Leave the pictures out and write out the rest of the listing word for word.
----------------
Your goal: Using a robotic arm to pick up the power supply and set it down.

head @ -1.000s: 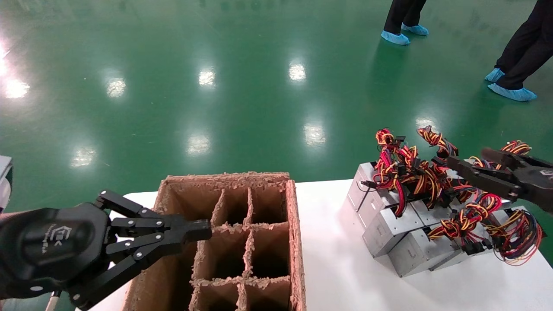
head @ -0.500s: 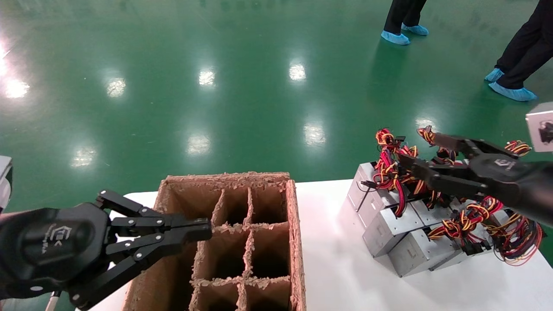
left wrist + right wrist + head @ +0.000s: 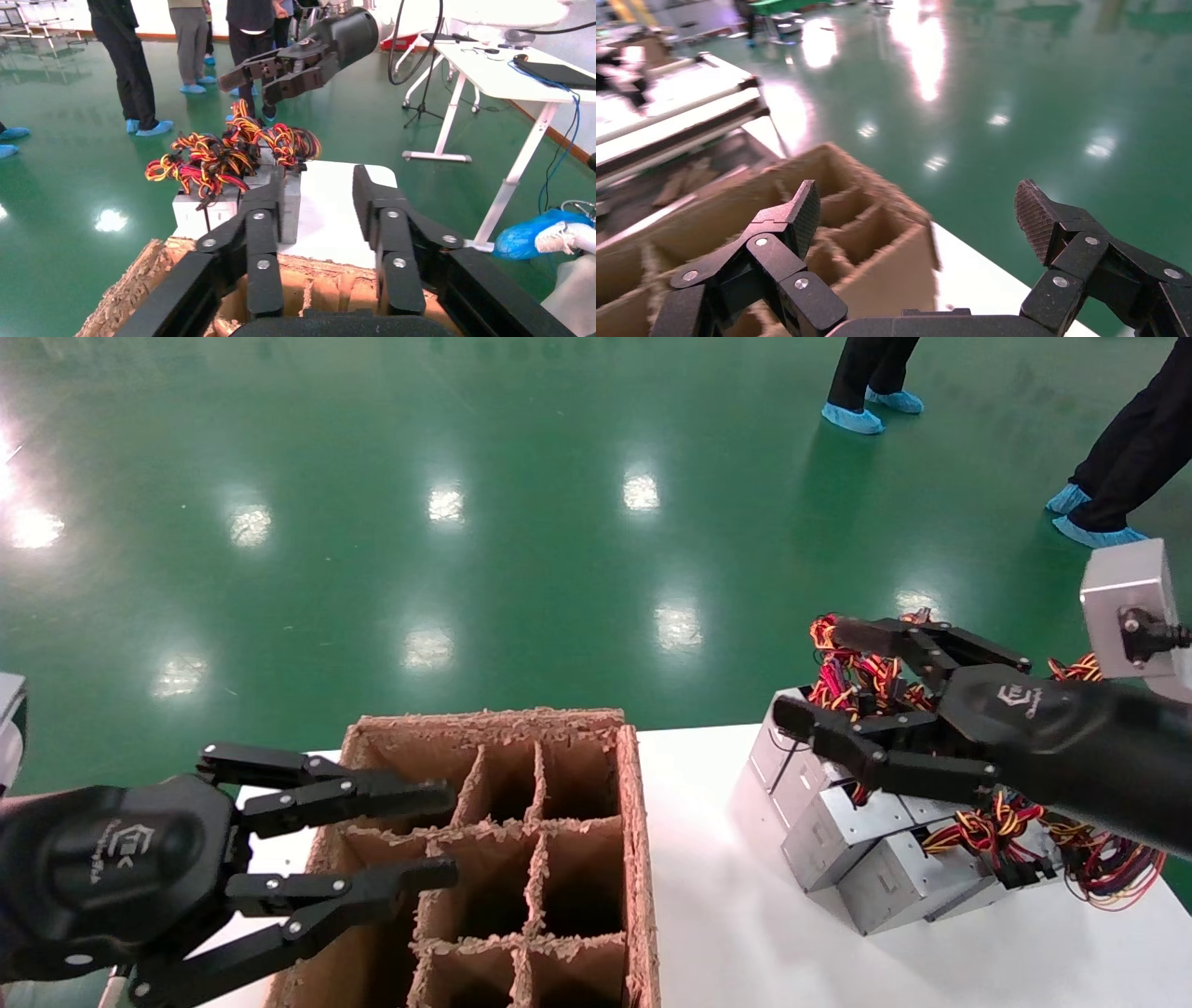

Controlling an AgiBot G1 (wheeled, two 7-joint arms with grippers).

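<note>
Several silver-grey power supply boxes (image 3: pixel 833 831) lie piled at the right of the white table (image 3: pixel 717 896), their red, yellow and black wires (image 3: pixel 857 677) bunched on top. My right gripper (image 3: pixel 808 672) hovers open over the left end of that pile, holding nothing. The right wrist view shows its open gripper (image 3: pixel 918 207) looking toward the cardboard box (image 3: pixel 842 232), with no power supply in sight. My left gripper (image 3: pixel 445 834) is open and empty above the cardboard box's near-left corner. The left wrist view has that gripper (image 3: pixel 318 186) facing the power supplies (image 3: pixel 193 210).
A brown cardboard box (image 3: pixel 559 747) with divider cells fills the table's left half. People in blue shoe covers (image 3: pixel 852 418) stand on the green floor beyond. White desks (image 3: pixel 506 77) stand off to one side in the left wrist view.
My right gripper has swung left over the wire bundles and spread its jaws wider. My left gripper has gone from shut to open in place.
</note>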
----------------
### RESPONSE
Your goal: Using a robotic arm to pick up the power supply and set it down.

head @ -1.000s: 
head @ -0.500s: 
left wrist + right wrist + head @ +0.000s: 

Controlling an AgiBot G1 (wheeled, two 7-joint arms with grippers).

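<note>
Several silver-grey power supply boxes (image 3: pixel 833 831) lie piled at the right of the white table (image 3: pixel 717 896), their red, yellow and black wires (image 3: pixel 857 677) bunched on top. My right gripper (image 3: pixel 808 672) hovers open over the left end of that pile, holding nothing. The right wrist view shows its open gripper (image 3: pixel 918 207) looking toward the cardboard box (image 3: pixel 842 232), with no power supply in sight. My left gripper (image 3: pixel 445 834) is open and empty above the cardboard box's near-left corner. The left wrist view has that gripper (image 3: pixel 318 186) facing the power supplies (image 3: pixel 193 210).
A brown cardboard box (image 3: pixel 559 747) with divider cells fills the table's left half. People in blue shoe covers (image 3: pixel 852 418) stand on the green floor beyond. White desks (image 3: pixel 506 77) stand off to one side in the left wrist view.
My right gripper has swung left over the wire bundles and spread its jaws wider. My left gripper has gone from shut to open in place.
</note>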

The exercise requires nothing more.